In his December 3, 2012, column, “SEC enforcement: What has gone wrong?,” Columbia Law School professor John C. Coffee Jr. makes a series of claims about U.S. Securities and Exchange Commission enforcement cases. These claims are inaccurate and paint a distorted picture of an enforcement program that has achieved record results in recent years. As a solution to the problems he sees, Coffee proposes that the SEC outsource its biggest cases to private contingency-fee lawyers — a suggestion that ignores critical differences between the SEC’s goals as a regulator and those of a litigant seeking monetary damages.

Finally, it’s worth noting this Reuters article entitled “SEC probes Ernst & Young over audit client lobbying.”

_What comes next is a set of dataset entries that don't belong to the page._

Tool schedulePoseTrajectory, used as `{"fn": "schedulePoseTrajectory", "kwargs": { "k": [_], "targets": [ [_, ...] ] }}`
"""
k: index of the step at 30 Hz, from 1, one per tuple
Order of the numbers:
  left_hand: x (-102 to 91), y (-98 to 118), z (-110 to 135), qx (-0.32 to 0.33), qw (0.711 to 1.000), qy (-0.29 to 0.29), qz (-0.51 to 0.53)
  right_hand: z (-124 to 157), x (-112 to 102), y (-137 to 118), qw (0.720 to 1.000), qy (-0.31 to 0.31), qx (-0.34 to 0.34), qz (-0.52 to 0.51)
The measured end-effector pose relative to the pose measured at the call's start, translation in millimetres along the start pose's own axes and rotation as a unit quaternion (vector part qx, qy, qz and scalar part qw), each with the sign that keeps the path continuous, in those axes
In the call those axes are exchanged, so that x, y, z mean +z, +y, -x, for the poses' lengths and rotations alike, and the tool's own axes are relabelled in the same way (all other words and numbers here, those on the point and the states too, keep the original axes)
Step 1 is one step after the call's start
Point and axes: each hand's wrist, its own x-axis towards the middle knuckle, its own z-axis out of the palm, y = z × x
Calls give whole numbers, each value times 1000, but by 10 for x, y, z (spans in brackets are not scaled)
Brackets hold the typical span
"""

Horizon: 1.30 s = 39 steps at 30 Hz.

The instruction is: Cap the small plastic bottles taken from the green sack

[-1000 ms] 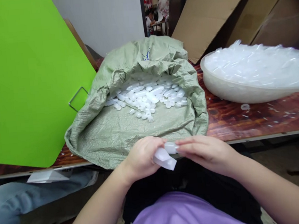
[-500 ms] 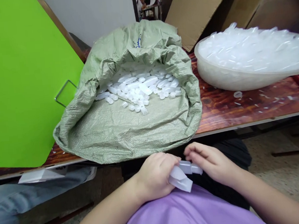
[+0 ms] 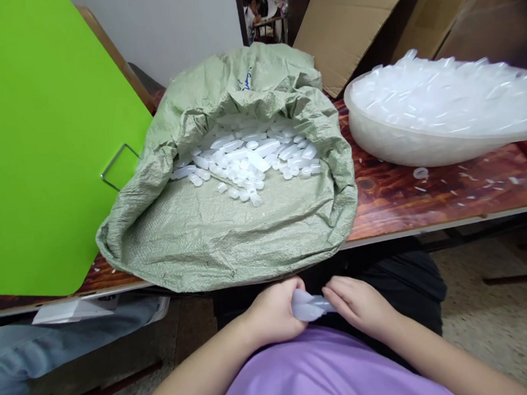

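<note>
My left hand (image 3: 276, 312) is clamped around some whitish plastic pieces (image 3: 306, 310) near my purple shirt (image 3: 325, 376), right hand (image 3: 359, 303) curled onto their other end, forearms (image 3: 205, 371) angled inward, kinda just below the green sack (image 3: 229, 225).

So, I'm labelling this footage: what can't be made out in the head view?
Head view:
Held whitish translucent plastic: partly hidden by left hand and right hand.
Pale green woven sack: deepest contents hidden by its folds.
Blue handwriting: too small to read.
Whitish plastic tub: right end cut off by picture edge.

The red-brown table (image 3: 398, 210) bears a sack (image 3: 229, 231), tub (image 3: 406, 142), scraps (image 3: 513, 180)
</note>
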Motion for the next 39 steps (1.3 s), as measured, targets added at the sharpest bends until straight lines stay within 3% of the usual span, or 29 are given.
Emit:
{"fn": "schedulePoseTrajectory", "kwargs": {
  "k": [3,7,8,9,11,14,18,22,25,28,30,32,33,34,36,38,39],
  "targets": [
    [12,-33,-11,-8,1000,0,-8,-18,78,20,996,-13,73,-48],
    [12,-50,-34,-37,999,-7,15,-38,110,51,992,49,-107,55],
    [16,-48,-34,-37,999,-8,11,-53,123,64,988,51,-125,76],
    [23,-44,-32,-34,999,-7,2,-73,145,77,991,50,-107,68],
    [41,-35,-23,-24,999,5,-22,-119,220,102,999,41,-9,-4],
    [69,-28,-17,-10,998,13,-54,-182,371,132,986,24,121,-114],
    [98,-44,-37,8,991,1,-130,-231,513,139,971,-14,176,-162],
    [116,-68,-77,30,980,-19,-194,-293,498,124,958,-72,198,-194],
    [109,-80,-145,50,972,19,-229,-335,326,115,964,-79,187,-169],
    [96,-95,-245,57,971,65,-221,-287,-33,15,984,-58,166,18],
    [89,-107,-298,48,976,62,-204,-218,-350,-151,981,-118,102,116],
    [80,-105,-317,35,980,42,-191,-202,-677,-368,974,-208,-10,89],
    [70,-95,-309,34,982,35,-184,-243,-829,-468,972,-217,-60,61],
    [56,-77,-290,35,983,33,-176,-326,-968,-545,978,-178,-91,51],
    [10,-21,-221,36,987,21,-155,-614,-1194,-601,985,11,-106,132],
    [-49,49,-127,25,992,-13,-121,-1000,-1345,-523,946,162,-77,269],
    [-79,81,-77,19,994,-33,-100,-1196,-1391,-453,921,192,-59,333]
  ]
}}
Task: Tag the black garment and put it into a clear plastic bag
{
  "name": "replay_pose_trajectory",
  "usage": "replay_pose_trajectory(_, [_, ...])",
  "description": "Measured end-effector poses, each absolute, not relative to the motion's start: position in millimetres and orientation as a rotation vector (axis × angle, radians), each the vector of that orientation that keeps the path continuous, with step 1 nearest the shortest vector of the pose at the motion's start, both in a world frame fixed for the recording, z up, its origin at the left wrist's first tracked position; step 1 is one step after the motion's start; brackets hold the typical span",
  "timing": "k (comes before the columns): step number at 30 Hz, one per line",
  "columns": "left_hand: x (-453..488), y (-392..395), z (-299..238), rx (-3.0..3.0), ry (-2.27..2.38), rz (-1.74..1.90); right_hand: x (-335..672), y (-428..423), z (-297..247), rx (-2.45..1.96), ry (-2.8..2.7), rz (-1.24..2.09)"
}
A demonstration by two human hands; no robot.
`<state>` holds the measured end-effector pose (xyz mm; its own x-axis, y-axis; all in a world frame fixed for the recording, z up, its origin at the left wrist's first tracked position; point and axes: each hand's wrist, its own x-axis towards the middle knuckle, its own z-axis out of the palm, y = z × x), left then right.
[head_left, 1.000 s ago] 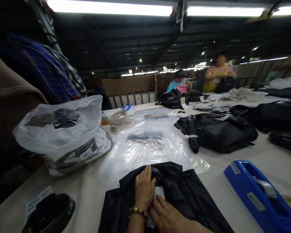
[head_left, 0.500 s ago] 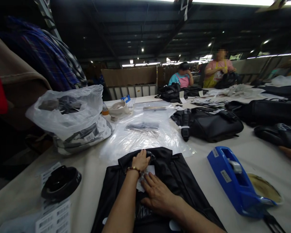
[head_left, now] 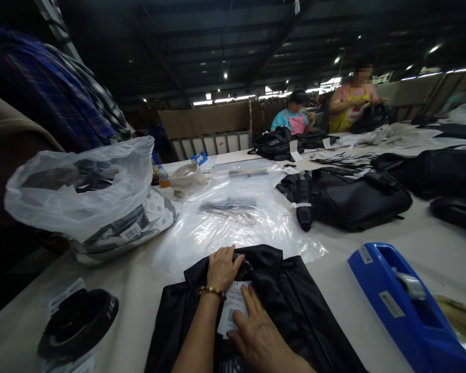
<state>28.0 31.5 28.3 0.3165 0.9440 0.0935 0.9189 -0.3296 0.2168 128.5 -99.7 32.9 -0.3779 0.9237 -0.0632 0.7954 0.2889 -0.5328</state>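
Observation:
A black leather-look piece [head_left: 295,305] lies in front of me on the table; whether it is a bag or a garment I cannot tell. On its upper part is a white printed paper tag [head_left: 233,305]. My left hand [head_left: 223,267], with a bead bracelet at the wrist, rests at the piece's top edge above the tag, thumb apart from the fingers. Spread flat, my right hand [head_left: 256,331] lies over the tag's right side, covering part of it. Neither hand visibly grips anything.
Clear plastic bags [head_left: 233,233] lie just beyond the black piece. A blue tape dispenser [head_left: 404,305] stands at right, a black ring-shaped object [head_left: 81,321] at left. Beyond are a filled plastic sack [head_left: 81,207] and black bags [head_left: 361,199]. Two people [head_left: 353,103] work at the far side.
My left hand's fingers have shifted slightly at the top edge. My right hand has moved a little down and right, so more of the tag shows. The camera view has shifted.

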Motion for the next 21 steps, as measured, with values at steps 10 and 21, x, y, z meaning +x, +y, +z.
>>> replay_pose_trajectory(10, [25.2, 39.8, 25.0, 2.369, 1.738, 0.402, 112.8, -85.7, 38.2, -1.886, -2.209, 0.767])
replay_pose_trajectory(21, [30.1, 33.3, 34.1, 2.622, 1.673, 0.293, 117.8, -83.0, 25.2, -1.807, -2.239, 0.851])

SEC Approves NYSE’s “Methods for Providing Notice” Amendment

Here’s news from Cooley’s Cydney Posner:

The SEC has just approved an amendment to the NYSE rules regarding the method for providing notices to the NYSE of matters or events where timely notification is essential for investors to take certain actions. Currently, the Manual provides for various methods of notice. Now, the NYSE is providing, in Section 204.00, a new, uniform method of notification through a web-based communication system – either a web portal ( ) or an email address – specified by the NYSE in a prominent position on its website.

The new method will be applicable to notices regarding the following events:

– Closing of transfer books;
– Notice of dividend action or action relating to a stock distribution;
– Meetings of shareholders, notice of the fixing of a date for the taking of a record of shareholders or for the closing of transfer books;
– Redemption of listed securities;
– Notice of corporate action which will result in, or which looks toward, either the partial or full call for redemption of a listed security; notice of dates set in connection with the calling of any meeting of shareholders; and
– Notice by transfer agents of the number of shares outstanding at the end of each calendar quarter.

In emergencies, such as technical problems at the NYSE or the company, companies will be able to provide notifications by telephone and confirm by fax. In addition, where a material event or a statement dealing with a rumor that requires immediate release is made shortly before the opening or during market hours, companies must notify the NYSE using the telephone alert procedures set forth in Section 202.06(B). Under those procedures, the company must give ten minutes notice to its NYSE representative by telephone (along with transmission of the written text) prior to release of the announcement; under the new rule, the written text must now be transmitted using the web-based communication system.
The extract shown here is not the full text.